_What to produce_. Search the entries for the word "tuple" and return every line where it is found.
——————
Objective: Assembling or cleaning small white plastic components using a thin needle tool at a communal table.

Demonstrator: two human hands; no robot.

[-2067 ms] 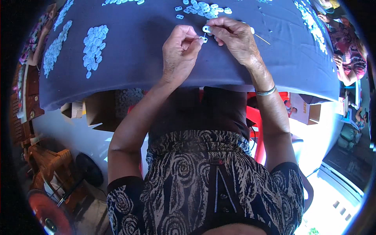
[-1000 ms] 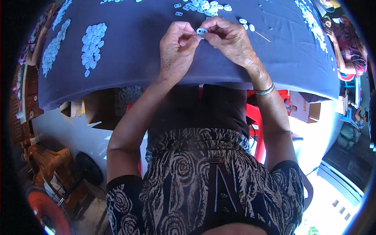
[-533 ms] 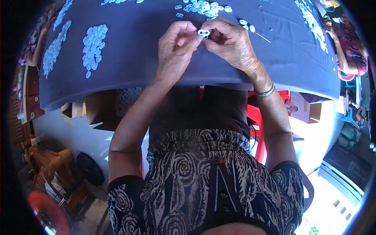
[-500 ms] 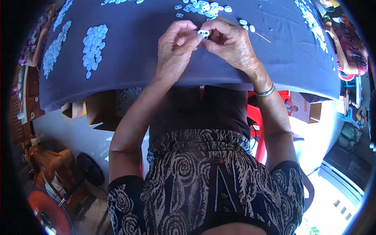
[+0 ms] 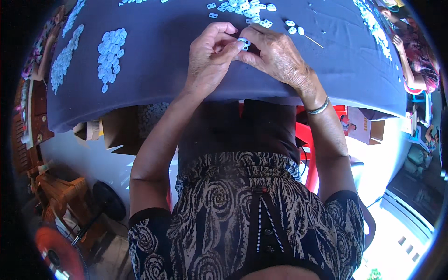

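Observation:
Between my two hands, over the near part of the dark-clothed table, is a small white oval piece with dark round holes (image 5: 244, 44). My left hand (image 5: 208, 60) pinches it between thumb and fingers. My right hand (image 5: 279, 55), with a bracelet at the wrist, meets it from the other side, thumb and fingertips closed around its edge. Just beyond my hands lies a loose pile of similar white pieces with holes (image 5: 242, 7). A few plain white ovals (image 5: 292, 30) sit right of my right hand, beside a thin pale stick (image 5: 314, 42).
More pale pieces lie in a heap (image 5: 111, 56) at the left and along the table's right side (image 5: 373, 28). Other people's arms (image 5: 405, 58) rest by the table's right and left edges. Below the table stand an open cardboard box (image 5: 122, 130) and a red stool (image 5: 305, 144).
The white piece has turned slightly in my fingers. My right hand has shifted a little, its wrist moving to the right and nearer.

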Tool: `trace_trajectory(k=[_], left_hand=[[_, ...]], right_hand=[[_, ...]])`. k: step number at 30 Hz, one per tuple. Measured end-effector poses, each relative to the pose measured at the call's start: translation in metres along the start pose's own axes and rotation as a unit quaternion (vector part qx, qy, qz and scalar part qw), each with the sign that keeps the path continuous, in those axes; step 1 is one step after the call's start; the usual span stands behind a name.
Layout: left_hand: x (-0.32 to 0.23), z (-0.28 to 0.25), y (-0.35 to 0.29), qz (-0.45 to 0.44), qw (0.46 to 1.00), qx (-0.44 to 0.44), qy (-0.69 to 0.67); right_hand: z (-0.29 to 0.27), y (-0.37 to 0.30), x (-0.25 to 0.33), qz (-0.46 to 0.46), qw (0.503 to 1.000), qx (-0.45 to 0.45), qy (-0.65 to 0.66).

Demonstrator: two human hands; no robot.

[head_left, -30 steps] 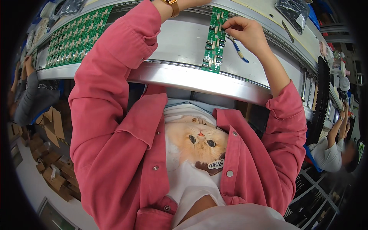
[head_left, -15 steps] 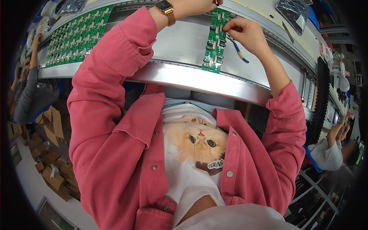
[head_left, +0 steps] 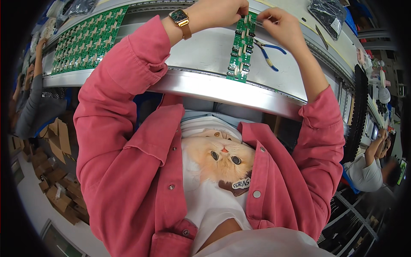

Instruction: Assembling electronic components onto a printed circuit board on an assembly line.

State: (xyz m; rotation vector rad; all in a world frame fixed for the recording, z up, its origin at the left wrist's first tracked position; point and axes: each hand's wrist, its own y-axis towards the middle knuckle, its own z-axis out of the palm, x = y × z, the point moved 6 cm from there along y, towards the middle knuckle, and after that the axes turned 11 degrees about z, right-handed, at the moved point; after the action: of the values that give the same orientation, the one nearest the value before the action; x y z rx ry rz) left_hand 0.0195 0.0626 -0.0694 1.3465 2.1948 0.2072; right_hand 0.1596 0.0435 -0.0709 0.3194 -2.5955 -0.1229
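A narrow green circuit board strip (head_left: 242, 49) with black and pale connectors lies on the metal bench, its long side running away from me. My left hand (head_left: 224, 12) reaches over its far end from the left, fingers bent and pressed together at the board's edge; what they pinch, if anything, is hidden. On the other side, my right hand (head_left: 281, 26) is closed, thumb and fingertips together beside the far right edge; anything held there is too small to make out. Blue-handled pliers (head_left: 268, 55) lie right of the strip, below my right hand.
A large green panel (head_left: 87, 40) of boards lies to the left on the metal rail bench (head_left: 188, 79). Tweezers (head_left: 321, 36) and a dark bagged item (head_left: 327, 15) rest at the far right. Cardboard boxes (head_left: 60, 188) stand lower left. Other people work at both sides.
My right hand has moved up and away from the strip's middle, uncovering the pliers. My left hand has come slightly nearer, at the strip's far end.
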Motion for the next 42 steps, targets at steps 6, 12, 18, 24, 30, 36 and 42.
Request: trace_trajectory(k=[6,12,18,24,30,36,42], left_hand=[[-0.033,0.000,-0.007,-0.039,0.998,0.046,0.014],[-0.042,-0.005,-0.029,-0.076,0.996,0.003,0.053],[-0.042,0.005,-0.024,-0.053,0.997,0.007,0.057],[-0.037,0.005,-0.030,-0.078,0.993,0.015,0.082],[-0.039,0.008,-0.027,-0.055,0.994,0.009,0.095],[-0.039,0.010,-0.029,-0.037,0.993,-0.002,0.110],[-0.038,-0.003,-0.017,-0.041,0.991,-0.012,0.127]], right_hand=[[0.018,0.092,-0.077,0.130,0.985,0.021,-0.111],[0.004,0.102,-0.032,-0.082,0.987,-0.099,-0.101],[0.018,0.134,-0.107,0.036,0.945,-0.026,-0.325],[0.018,0.128,-0.088,0.037,0.951,-0.048,-0.303],[0.015,0.114,-0.078,0.056,0.956,-0.034,-0.285],[0.004,0.085,-0.029,0.082,0.966,-0.012,-0.245],[0.003,0.071,-0.030,0.060,0.990,0.002,-0.128]])
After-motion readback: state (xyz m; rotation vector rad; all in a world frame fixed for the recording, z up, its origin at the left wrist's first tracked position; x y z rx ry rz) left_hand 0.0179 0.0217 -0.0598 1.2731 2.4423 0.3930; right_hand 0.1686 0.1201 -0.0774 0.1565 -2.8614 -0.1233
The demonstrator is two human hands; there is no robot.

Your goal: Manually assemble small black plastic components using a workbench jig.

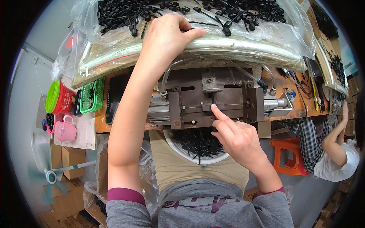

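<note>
My left hand (167, 34) reaches over the padded front edge of the bench top to a pile of black plastic stemmed parts (125, 17). Its thumb stands apart from the bent fingers, and some fingertips are hidden. My right hand (237, 136) is at the middle of a dark metal fixture (232, 97). The index finger points forward onto the fixture's small centre block (207, 107), while the other fingers curl round a black stemmed part (214, 130), mostly hidden. A metal clamp block (209, 82) sits just behind that spot.
Metal cylinders (159, 113) with clear air hoses flank the fixture. A white basket (173, 146) of black parts rests at my lap. To the left are a green basket (98, 95), a red tub (65, 99) and a pink cup (65, 129). A co-worker (336, 157) sits right, near an orange stool (287, 154).
</note>
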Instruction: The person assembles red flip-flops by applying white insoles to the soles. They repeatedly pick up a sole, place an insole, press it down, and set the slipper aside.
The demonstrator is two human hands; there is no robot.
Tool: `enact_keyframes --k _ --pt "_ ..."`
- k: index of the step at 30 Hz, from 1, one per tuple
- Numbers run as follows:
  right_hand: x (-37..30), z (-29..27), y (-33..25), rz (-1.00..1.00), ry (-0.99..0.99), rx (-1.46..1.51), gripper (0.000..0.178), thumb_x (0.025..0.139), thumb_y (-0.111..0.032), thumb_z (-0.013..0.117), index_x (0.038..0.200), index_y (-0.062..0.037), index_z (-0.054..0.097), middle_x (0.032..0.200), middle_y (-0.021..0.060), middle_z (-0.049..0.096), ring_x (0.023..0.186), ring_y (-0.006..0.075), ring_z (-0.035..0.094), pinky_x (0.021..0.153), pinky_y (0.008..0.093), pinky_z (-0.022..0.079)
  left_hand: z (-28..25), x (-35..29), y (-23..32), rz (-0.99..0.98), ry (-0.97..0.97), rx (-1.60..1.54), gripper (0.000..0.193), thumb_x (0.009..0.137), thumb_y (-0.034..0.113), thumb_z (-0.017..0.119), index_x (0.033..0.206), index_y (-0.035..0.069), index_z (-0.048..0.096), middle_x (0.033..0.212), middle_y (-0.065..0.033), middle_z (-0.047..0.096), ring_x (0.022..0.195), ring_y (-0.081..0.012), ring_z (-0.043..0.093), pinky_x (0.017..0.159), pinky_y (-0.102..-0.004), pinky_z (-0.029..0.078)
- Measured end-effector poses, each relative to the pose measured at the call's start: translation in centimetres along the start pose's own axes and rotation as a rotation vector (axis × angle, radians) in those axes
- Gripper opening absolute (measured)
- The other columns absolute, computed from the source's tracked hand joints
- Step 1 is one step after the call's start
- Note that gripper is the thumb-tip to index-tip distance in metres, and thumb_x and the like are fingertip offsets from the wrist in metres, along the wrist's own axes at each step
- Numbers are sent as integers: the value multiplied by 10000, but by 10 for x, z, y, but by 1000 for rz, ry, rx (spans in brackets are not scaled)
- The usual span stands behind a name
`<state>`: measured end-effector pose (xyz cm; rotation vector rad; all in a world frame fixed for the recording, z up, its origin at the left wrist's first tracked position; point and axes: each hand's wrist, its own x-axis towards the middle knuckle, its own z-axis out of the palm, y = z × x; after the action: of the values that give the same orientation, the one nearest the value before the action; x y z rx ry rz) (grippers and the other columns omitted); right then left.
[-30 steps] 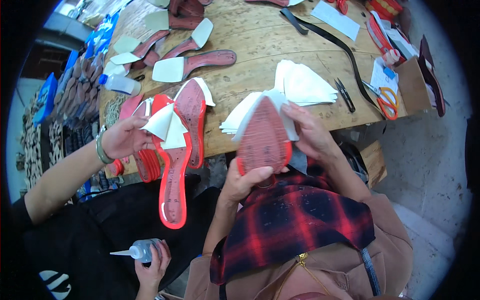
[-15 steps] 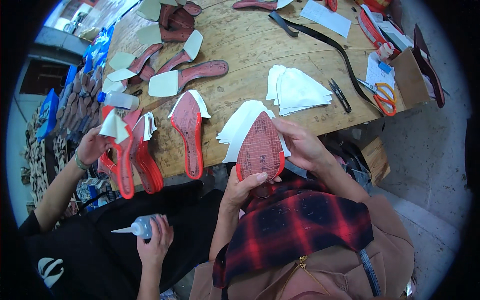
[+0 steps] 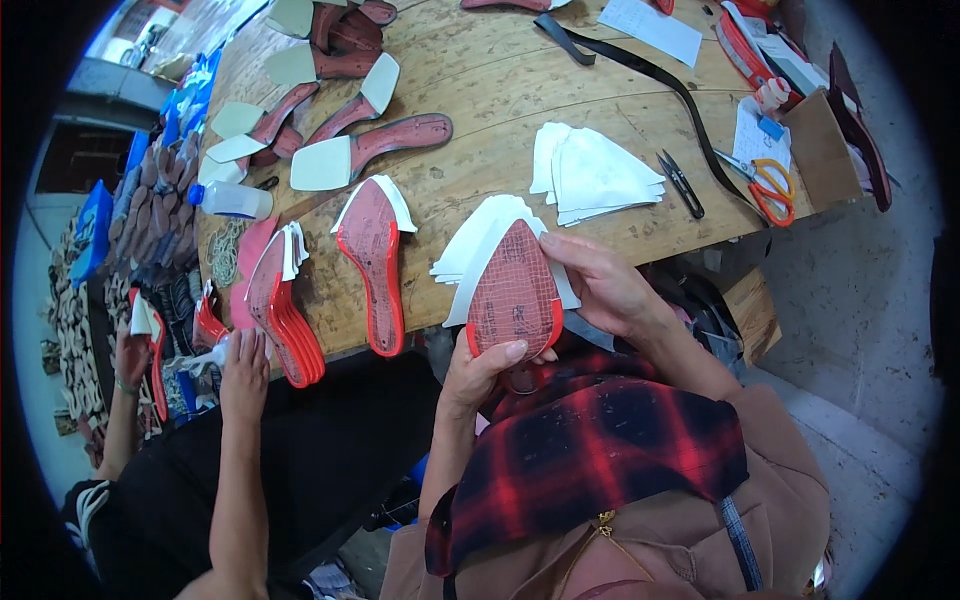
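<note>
A pointed red insole point(image 3: 520, 290) with a mesh-patterned forepart, red edging and white lining material point(image 3: 475, 285) around its toe is held in front of me at the table edge. My left hand point(image 3: 480, 375) is closed round its narrower lower part, thumb on top. My right hand point(image 3: 605, 285) pinches the right side of the forepart, at the white lining's edge; its fingertips underneath are hidden. Just left lies a similar red-edged insole point(image 3: 370, 260) with a white toe piece. A stack of white lining pieces point(image 3: 600, 175) lies beyond my right hand.
At left, a co-worker's hands point(image 3: 245, 370) hold a squeeze bottle and another insole point(image 3: 155, 360). Stacked red insoles point(image 3: 285, 320) overhang the table edge. Further back are cream-toed insoles point(image 3: 370, 150). Snips point(image 3: 680, 185), orange-handled scissors point(image 3: 770, 190) and a black strap point(image 3: 660, 75) lie right.
The co-worker's insole has moved down and left, away from the table, and their bottle hand has come up to the stacked insoles. My hands keep their hold almost unchanged.
</note>
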<state>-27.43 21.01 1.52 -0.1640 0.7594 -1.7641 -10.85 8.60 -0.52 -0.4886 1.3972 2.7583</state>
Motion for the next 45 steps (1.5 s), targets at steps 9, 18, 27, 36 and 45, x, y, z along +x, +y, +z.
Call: enact_keyframes --k 9,18,27,36,45 --pt "6 -6 3 8 -5 26 336 1024 -223 497 1254 15 554 1196 85 628 1079 139 608 962 300 478 -10 4 -5 -4 203 190 418 817 166 727 1165 -31 605 1034 -90 685 910 -162 650 834 -316 517" --pt "9 -14 5 -64 24 -213 348 1021 -203 502 1274 28 559 1152 74 659 1012 104 621 908 263 489 -3 4 -4 110 226 168 523 818 157 744 1262 -32 542 1138 -83 633 1013 -146 595 905 -305 485" --pt "24 -24 25 -102 99 -46 307 1004 -175 529 1227 30 580 1130 74 669 1019 117 631 926 273 491 -12 -4 -7 20 374 414 578 755 175 815 1225 -34 550 1094 -84 660 959 -138 615 887 -305 494" --pt "25 8 23 82 102 0 311 998 -230 545 1190 11 582 1129 91 653 990 139 638 867 307 540 -28 -9 -30 363 780 961 620 703 192 825 1193 6 493 976 -229 684 906 -378 685 791 -429 536" --pt "12 4 45 -91 44 -763 297 1003 -274 553 914 -3 633 722 51 665 637 92 619 623 233 494 -42 -38 3 670 1002 1336 683 675 174 778 1252 -2 458 1016 -237 645 887 -415 661 768 -445 533"
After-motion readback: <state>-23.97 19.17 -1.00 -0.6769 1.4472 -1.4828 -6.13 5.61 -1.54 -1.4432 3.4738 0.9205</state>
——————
_Solution to this problem_.
Tool: `trace_trajectory(k=[_], left_hand=[[_, ...]], right_hand=[[_, ...]])`. k: step number at 30 Hz, one per tuple. Measured end-effector poses, each relative to the pose measured at the call's start: translation in metres along the start pose's own axes and rotation as a unit quaternion (vector part qx, qy, qz and scalar part qw), each with the sign that keeps the path continuous, in those axes; step 1 is one step after the call's start; the usual span stands behind a name.
- k: index of the step at 30 Hz, from 1, one per tuple

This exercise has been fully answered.